Using log_mix when imputing missing observations of a binary predictor variable

Dear all,

I need to analyze an annoyingly difficult dataset and am at a point where I am somewhat out of my depth and could do with some reassurance. Here’s a simplified version of my problem.

Suppose I have a dataset of N observations, a continuous outcome variable y, and a binary predictor variable x (indicating, for example, from which of two interventions an observation resulted from).

data {
  int<lower = 1> N;
  vector[N] y;
  int<lower = 0> N_mis;
  int<lower = 0> N_obs;
  int<lower = 1, upper = N> ii_mis[N_mis];
  int<lower = 1, upper = N> ii_obs[N_obs];
  vector<lower = 0, upper = 1>[N_obs] x_obs;
  vector[N_mis] x_alpha;
  vector[N_mis] x_beta;
}

Some observations of the binary predictor variable are missing but, for each missing observation, I know (with some uncertainty) the probability that x_i = 1. This information enters the model as a beta distribution such that:

x_i \sim \text{Beta}(\alpha_i, \beta_i)~\text{if } x_i \text{ is missing.}

This is the relevant Stan code for imputing the missing data:

parameters {
  vector<lower = 0, upper = 1>[N_mis] x_imp;
}
transformed parameters {
  vector<lower = 0, upper = 1>[N] x;
  x[ii_mis] = x_imp;
  x[ii_obs] = x_obs;
}
model {
  x_imp ~ beta(x_alpha, x_beta);
}

This means that the predictor variable x is now a mixture of some observed values (that either are 0 or 1) and some uncertain probabilities (that have a value between 0 and 1). I want to estimate the mean of y for when x = 0 and when x = 1 (and thus the difference between the two means).

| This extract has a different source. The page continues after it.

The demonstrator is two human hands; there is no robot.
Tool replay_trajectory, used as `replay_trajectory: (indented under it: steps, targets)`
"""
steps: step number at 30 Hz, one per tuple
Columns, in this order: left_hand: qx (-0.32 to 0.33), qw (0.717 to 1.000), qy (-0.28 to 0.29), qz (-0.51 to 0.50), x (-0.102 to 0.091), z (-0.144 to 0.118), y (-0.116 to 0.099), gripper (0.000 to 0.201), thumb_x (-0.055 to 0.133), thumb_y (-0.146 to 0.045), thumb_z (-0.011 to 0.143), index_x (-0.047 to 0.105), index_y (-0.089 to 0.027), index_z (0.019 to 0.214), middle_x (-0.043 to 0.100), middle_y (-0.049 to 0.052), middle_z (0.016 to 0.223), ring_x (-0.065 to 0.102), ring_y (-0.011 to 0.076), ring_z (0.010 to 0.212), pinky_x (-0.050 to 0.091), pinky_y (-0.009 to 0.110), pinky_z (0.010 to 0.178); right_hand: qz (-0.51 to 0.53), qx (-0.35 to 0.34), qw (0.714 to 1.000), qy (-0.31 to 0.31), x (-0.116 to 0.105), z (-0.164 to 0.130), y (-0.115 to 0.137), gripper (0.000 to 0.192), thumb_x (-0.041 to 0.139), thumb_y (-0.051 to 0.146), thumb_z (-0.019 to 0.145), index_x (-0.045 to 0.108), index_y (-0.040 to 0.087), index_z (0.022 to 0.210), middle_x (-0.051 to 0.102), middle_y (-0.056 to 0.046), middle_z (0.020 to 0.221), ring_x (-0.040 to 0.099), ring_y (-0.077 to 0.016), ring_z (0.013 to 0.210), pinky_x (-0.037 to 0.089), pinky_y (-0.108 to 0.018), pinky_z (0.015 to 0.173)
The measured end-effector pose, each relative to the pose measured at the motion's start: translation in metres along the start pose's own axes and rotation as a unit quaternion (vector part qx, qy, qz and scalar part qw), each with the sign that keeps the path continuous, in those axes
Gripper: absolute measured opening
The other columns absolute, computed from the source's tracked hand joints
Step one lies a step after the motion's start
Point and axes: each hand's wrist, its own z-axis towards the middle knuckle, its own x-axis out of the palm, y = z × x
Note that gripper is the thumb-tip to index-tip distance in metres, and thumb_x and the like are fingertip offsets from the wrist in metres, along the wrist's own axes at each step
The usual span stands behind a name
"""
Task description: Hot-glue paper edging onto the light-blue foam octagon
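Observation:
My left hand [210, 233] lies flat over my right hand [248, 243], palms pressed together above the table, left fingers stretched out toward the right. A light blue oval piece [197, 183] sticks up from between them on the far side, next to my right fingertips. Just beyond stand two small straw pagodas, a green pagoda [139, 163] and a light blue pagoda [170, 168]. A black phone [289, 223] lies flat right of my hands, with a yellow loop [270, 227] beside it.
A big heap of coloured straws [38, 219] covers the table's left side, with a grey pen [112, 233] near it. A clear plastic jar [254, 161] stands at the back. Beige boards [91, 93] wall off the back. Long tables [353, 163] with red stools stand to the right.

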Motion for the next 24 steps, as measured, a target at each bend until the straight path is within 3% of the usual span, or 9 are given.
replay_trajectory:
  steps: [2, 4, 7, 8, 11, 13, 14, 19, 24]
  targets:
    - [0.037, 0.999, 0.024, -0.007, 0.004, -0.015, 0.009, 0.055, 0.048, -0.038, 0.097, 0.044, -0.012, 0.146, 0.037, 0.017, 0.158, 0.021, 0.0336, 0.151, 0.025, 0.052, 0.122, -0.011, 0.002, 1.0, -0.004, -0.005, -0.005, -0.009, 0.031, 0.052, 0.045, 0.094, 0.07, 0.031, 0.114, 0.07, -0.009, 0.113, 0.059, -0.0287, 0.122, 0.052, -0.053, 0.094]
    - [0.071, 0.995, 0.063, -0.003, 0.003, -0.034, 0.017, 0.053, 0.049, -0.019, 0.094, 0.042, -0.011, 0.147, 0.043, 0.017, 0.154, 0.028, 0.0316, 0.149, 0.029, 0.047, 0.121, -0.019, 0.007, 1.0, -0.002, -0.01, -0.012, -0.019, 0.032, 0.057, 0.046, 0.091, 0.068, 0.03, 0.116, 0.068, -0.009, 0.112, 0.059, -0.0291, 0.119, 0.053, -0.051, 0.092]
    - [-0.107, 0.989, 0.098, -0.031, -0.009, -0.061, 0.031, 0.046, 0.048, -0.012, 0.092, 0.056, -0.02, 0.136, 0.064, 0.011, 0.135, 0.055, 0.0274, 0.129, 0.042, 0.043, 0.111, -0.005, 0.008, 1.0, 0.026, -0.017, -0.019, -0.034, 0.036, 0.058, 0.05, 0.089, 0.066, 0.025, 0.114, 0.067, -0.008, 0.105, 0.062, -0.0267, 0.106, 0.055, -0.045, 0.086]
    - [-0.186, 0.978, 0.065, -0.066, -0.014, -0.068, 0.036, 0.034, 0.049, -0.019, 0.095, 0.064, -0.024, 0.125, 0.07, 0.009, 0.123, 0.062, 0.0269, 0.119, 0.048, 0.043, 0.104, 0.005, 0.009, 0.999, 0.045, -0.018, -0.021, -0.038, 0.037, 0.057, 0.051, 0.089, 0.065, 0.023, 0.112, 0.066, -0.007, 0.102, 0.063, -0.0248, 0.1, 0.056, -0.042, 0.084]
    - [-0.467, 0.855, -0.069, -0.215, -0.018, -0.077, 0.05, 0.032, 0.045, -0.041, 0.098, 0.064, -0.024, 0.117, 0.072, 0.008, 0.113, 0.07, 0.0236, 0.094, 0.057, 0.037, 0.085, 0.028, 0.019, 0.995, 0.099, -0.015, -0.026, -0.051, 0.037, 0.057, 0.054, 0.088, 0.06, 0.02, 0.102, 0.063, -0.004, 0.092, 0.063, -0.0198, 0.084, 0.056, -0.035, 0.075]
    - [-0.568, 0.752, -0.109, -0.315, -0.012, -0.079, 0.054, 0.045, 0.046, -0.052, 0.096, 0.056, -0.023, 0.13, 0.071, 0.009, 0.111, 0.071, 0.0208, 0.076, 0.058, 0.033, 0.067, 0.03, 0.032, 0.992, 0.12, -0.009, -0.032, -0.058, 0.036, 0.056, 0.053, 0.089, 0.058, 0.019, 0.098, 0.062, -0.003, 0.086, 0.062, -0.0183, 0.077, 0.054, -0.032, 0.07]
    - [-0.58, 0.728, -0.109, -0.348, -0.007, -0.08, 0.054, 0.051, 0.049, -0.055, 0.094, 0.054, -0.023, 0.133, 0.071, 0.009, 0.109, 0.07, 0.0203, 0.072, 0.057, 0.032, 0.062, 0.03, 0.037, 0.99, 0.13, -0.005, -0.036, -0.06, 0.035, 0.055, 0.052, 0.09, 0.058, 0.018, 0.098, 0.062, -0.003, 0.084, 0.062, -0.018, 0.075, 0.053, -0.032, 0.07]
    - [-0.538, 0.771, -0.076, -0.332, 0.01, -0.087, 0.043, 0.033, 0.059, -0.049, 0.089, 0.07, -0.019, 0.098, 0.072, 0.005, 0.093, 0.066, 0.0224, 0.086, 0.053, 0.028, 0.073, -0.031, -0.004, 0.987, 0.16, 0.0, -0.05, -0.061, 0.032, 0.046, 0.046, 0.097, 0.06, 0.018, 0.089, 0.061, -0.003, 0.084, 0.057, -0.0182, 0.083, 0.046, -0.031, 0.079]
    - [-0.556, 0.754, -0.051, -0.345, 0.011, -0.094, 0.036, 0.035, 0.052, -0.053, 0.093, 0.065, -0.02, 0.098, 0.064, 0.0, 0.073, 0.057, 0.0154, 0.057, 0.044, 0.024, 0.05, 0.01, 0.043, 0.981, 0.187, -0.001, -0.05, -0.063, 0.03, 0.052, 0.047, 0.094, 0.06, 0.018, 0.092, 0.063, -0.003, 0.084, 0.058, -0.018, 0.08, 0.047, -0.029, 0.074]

This is the Stan code without the lines relating to the missing observations.

parameters {
  vector[2] mu;
  vector<lower = 0>[2] sigma;
}
model {
  mu ~ student_t(3, 0, 1);
  sigma ~ student_t(3, 0, 3);
  for (n in 1:N)
    target += log_mix(
      x[n],
      normal_lpdf(y[n] | mu[1], sigma[1]),
      normal_lpdf(y[n] | mu[2], sigma[2])
    );
}
generated quantities {
  real delta = mu[1] - mu[2];
}

My rationale is that the log density of an observation should depend on each of the two likelihoods to the extent of how likely the observation had either value of x.

Is this the right way to go about it? Is there a better parameterization that I’m missing? I am asking because when I’m running this model with a lot of observations (60,000+), with some varying effects added, and a different likelihood function I’m running into trouble. (But I wanted to make sure the basic specification is the correct one before investing more time into the more complex model.)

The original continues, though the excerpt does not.